The team reviewed selected engineering evaluations, installation and repair work orders, and qualification records for a sample of penetration seals to determine whether the fill material was properly installed and whether the as-left configuration satisfied design requirements for the intended fire rating. The team also reviewed similar records for selected fire protection wraps to verify whether the material and configuration was appropriate for the required fire rating and conformed to the engineering design.

The team also reviewed recent inspection and functional test records for fire dampers, and the inspection records for penetration seals and fire barriers, to verify whether the inspection and testing was adequately conducted, the acceptance criteria were met, and any potential performance degradation was identified. In addition, the team reviewed recent test results for the carbon dioxide (CO2) and Halon fire damper functionality tests for the areas protected to verify whether the testing was adequately conducted, the acceptance criteria were met, and any potential performance degradation was identified.

b. Findings

No findings were identified.

.03 Active Fire Protection

a. Inspection Scope

The team evaluated manual and automatic fire suppression and detection systems in the selected fire areas to determine whether they were installed, tested, maintained, and operated in accordance with NRC requirements, National Fire Protection Association (NFPA) codes of record, and the HCGS FPP, as approved by the NRC. The team also assessed whether the suppression systems capabilities were adequate to control and/or extinguish fires associated with the hazards in the selected areas.

The team reviewed the as-built capability of the fire water supply system to verify whether the design and licensing basis and NFPA code of record requirements were satisfied, and to assess whether those capabilities were adequate for the hazards involved. The team reviewed the fire water system hydraulic analyses to assess the adequacy of a single fire water pump to supply the largest single hydraulic load on the fire water system plus concurrent fire hose usage. The team evaluated the fire pump performance tests to assess the adequacy of the test acceptance criteria for pump minimum discharge pressure at the required flow rate, to verify whether the criteria was adequate to ensure that the design basis and hydraulic analysis requirements were satisfied. The team also evaluated the underground fire loop flow tests to verify whether the tests adequately demonstrated that the flow distribution circuits were able to meet design basis requirements. In addition, the team reviewed recent pump and loop flow test results to verify whether the testing was adequately conducted, the acceptance criteria were met, and any potential performance degradation was identified.

The team reviewed initial discharge testing, design specifications, vendor requirements, modifications and engineering evaluations, and routine functional testing for the CO2 and Halon suppression systems for the areas protected. The team walked down accessible portions of the CO2 and Halon systems, including storage tanks and supply systems, to independently assess the material condition, operational lineup, and availability of the systems.
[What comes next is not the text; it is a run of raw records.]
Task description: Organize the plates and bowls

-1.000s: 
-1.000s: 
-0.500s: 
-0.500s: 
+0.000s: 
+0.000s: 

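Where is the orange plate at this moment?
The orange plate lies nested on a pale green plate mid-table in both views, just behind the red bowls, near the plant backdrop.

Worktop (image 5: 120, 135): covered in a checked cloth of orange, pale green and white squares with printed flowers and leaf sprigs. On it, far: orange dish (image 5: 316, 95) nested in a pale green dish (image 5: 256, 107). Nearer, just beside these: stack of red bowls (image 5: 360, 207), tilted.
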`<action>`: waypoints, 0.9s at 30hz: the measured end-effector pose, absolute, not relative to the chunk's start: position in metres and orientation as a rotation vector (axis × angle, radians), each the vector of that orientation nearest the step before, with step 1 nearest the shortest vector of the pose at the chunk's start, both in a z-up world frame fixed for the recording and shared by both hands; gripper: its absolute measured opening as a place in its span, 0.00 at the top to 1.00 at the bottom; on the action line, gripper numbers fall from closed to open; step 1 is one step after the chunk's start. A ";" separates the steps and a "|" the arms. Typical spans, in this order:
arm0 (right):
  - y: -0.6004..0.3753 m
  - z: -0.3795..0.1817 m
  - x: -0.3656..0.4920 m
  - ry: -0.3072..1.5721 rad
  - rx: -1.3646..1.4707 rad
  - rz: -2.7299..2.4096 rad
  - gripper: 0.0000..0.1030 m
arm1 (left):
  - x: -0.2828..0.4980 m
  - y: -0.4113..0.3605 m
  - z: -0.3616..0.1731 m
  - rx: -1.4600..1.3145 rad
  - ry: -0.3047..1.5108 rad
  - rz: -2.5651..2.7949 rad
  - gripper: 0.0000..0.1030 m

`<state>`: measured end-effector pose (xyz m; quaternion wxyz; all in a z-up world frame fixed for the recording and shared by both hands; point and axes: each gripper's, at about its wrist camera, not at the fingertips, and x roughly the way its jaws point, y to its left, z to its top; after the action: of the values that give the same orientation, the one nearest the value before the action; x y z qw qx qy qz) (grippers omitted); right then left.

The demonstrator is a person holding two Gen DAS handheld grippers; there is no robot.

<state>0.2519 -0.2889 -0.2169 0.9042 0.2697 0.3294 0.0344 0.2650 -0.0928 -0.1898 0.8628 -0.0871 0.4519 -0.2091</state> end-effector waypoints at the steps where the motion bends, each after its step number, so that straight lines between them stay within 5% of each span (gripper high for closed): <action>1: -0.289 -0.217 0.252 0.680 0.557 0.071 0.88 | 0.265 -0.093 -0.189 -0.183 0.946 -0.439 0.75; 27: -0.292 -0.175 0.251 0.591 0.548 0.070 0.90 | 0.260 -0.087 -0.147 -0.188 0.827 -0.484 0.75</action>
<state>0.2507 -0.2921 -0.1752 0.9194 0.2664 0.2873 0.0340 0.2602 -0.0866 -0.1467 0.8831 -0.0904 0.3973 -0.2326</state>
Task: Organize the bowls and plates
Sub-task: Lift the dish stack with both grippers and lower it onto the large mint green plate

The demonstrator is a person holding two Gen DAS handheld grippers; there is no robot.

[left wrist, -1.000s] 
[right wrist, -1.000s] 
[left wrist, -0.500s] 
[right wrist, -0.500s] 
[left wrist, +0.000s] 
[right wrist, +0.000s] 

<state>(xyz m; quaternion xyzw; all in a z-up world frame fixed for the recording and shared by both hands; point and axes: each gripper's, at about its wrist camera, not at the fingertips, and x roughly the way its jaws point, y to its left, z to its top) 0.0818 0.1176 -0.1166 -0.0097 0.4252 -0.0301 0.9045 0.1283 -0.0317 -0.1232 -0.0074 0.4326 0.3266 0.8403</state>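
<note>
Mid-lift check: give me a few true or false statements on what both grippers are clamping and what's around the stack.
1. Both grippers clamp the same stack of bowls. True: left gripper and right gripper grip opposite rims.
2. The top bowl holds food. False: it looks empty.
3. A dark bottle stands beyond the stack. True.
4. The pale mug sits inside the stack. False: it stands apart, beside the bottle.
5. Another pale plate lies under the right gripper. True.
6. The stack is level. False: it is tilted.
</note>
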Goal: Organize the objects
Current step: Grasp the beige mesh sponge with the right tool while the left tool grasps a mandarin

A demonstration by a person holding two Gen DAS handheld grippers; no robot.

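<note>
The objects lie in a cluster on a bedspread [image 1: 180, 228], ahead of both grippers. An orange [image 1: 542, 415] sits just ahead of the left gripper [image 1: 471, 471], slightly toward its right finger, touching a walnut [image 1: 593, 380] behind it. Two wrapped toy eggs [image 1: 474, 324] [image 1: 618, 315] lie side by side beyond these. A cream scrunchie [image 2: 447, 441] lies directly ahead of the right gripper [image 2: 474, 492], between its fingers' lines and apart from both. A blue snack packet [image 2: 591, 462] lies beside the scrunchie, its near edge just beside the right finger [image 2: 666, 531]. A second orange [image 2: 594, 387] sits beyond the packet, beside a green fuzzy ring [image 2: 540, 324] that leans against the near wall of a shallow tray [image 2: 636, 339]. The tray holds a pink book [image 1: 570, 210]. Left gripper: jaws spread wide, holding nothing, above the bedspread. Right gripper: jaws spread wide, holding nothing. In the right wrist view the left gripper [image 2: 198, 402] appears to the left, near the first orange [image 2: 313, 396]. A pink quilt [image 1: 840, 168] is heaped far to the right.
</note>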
The team also reviewed and walked down the associated fire fighting strategies and CO2 and Halon system operating procedures.

The team walked down accessible portions of the detection and water suppression systems in the selected areas and major portions of the fire water supply system, including motor and diesel driven fire pumps and fire water storage tanks, interviewed system and program engineers, and reviewed selected notifications (NOTF) to independently assess the material condition of the systems and components. In addition, the team reviewed recent test results for the fire detection and suppression systems for the selected fire areas to verify whether the testing was adequately conducted, the acceptance criteria were met, and any potential performance degradation was identified.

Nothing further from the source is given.